二人とも一糸まとわぬ姿になったとき、滝沢は咲の耳にささやいた。
「ゴールデンリングだけじゃない。全部、俺をあげる。咲にあげる。」
滝沢は、咲の捻挫した足首が痛くないように、そっと咲の両脚を持ち上げて、自分の両肩の上に置いた。
「あ・・・恥ずかしいよ・・・」
「だ~め、咲の足を痛めないように」
咲は恥ずかしさで涙をにじませている。滝沢はそっと咲の中心に自分の中心を近づけた。
(なんか、この格好、すごいソソル・・・。)
滝沢は内心ぞくっとして、すぐに咲の中に自分を埋めたい衝動を必死で抑えなければならなかった。咲を怖がらせないように・・・。咲を思いっきり貫きたいという欲望と、咲に精一杯やさしくしたいという愛おしさと。両方の感情が渦巻いて。心と頭がちぎれるような、それは本当に身体的に痛みを感じるほどで。そんな感情をもてあまして、滝沢はもう自分にも余裕が全然ないことを悟る。
「さ、き・・もう、俺、だめ・・・余裕ナシ・・・」
うめくように言って、咲の中に入っていった。
二人のつながりを十二分に確かめた後、滝沢はそっと咲から身を離し、咲の両脚を自分の肩からおろして、やさしくソファーの上に横たえた。そのまま咲の体の横に自分も横たわって、右腕で咲に腕枕をする。
咲ははあはあ息をはずませて、目を閉じている。
「咲。だいじょうぶ?・・・痛む?」
「だ、だいじょうぶ・・・」
咲は目を開けて、目に涙をにじませながら、それでも滝沢に笑みをみせる。
「よかった・・・」
滝沢は咲の頬にやさしくキスをした。頬を上気させ、瞳を潤ませた咲の顔はぞくっとするほど美しかった。
「咲・・・すっげー、色っぽい・・・」
「も、もう、やだなあ、滝沢くん///」
咲は両腕で自分の胸を隠して反対側を向こうとする。それを滝沢は両腕で阻止して、逆に自分の胸の中へ彼女を抱え込んだ。
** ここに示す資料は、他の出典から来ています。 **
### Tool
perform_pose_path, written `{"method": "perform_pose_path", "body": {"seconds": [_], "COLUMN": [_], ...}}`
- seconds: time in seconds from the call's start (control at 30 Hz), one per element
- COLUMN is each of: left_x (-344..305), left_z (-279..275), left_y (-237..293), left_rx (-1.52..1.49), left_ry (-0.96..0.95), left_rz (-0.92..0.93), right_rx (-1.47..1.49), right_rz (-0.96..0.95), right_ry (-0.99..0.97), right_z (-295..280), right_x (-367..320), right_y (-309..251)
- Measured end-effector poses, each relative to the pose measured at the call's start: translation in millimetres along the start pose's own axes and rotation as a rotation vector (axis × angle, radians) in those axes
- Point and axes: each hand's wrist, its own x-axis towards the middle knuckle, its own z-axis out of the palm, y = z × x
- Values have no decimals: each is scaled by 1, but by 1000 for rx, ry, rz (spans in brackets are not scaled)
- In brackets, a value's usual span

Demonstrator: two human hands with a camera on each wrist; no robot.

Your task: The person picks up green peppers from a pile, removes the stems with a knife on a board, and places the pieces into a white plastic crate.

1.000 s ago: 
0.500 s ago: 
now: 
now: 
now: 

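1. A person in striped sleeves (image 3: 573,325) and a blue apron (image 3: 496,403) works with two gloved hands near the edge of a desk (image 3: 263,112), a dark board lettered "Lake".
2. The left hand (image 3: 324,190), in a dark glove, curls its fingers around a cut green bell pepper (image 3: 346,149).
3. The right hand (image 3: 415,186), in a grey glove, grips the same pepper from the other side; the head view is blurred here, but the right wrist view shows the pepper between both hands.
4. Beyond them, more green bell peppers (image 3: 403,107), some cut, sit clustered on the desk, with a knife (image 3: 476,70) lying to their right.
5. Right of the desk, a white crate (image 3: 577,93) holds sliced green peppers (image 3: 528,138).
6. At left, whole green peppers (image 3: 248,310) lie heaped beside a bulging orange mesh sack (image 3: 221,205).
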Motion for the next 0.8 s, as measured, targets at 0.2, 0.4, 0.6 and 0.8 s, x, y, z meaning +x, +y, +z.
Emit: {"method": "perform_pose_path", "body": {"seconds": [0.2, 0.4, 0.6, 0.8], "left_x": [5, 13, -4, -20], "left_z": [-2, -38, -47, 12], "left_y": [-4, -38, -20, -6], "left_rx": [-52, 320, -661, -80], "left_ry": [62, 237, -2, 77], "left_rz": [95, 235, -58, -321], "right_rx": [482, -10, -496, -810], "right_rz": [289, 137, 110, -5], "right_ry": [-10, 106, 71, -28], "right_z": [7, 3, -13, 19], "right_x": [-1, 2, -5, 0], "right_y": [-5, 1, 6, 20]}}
「ホントのことだよ。咲、すっげー、きれい。さっきだって・・・俺、なんか、抑え効かなくて・・・咲に無理させなかった?平気?」
「平気・・・だって、滝沢くん、すごく、やさしかったし・・・ステキだった・・・」
滝沢は咲の言葉にはっと息をのんでしまった。
(そんな・・・すっげ~、殺し文句だよ、それ・・・)
触れ合った二人の体の間に、ずっと咲がつけたままだったゴールデンリングのペンダントがある。ほてった体に、金属のひやりとした感覚が心地いい。
滝沢朗として生きてきた自分。過去をなくした自分。
すべてを受け止めてくれた咲。俺をずっと信じてくれる咲。
(なんか、俺って、すっげー、シアワセなヤツなんじゃねーの!?)
滝沢は咲を抱きしめたまま、笑った。笑ったつもりだった。でも、彼の瞳からは涙があふれてきて。咲に気づかれないように、滝沢は自分の顔を、甘い香りのする咲の髪の中にうずめた。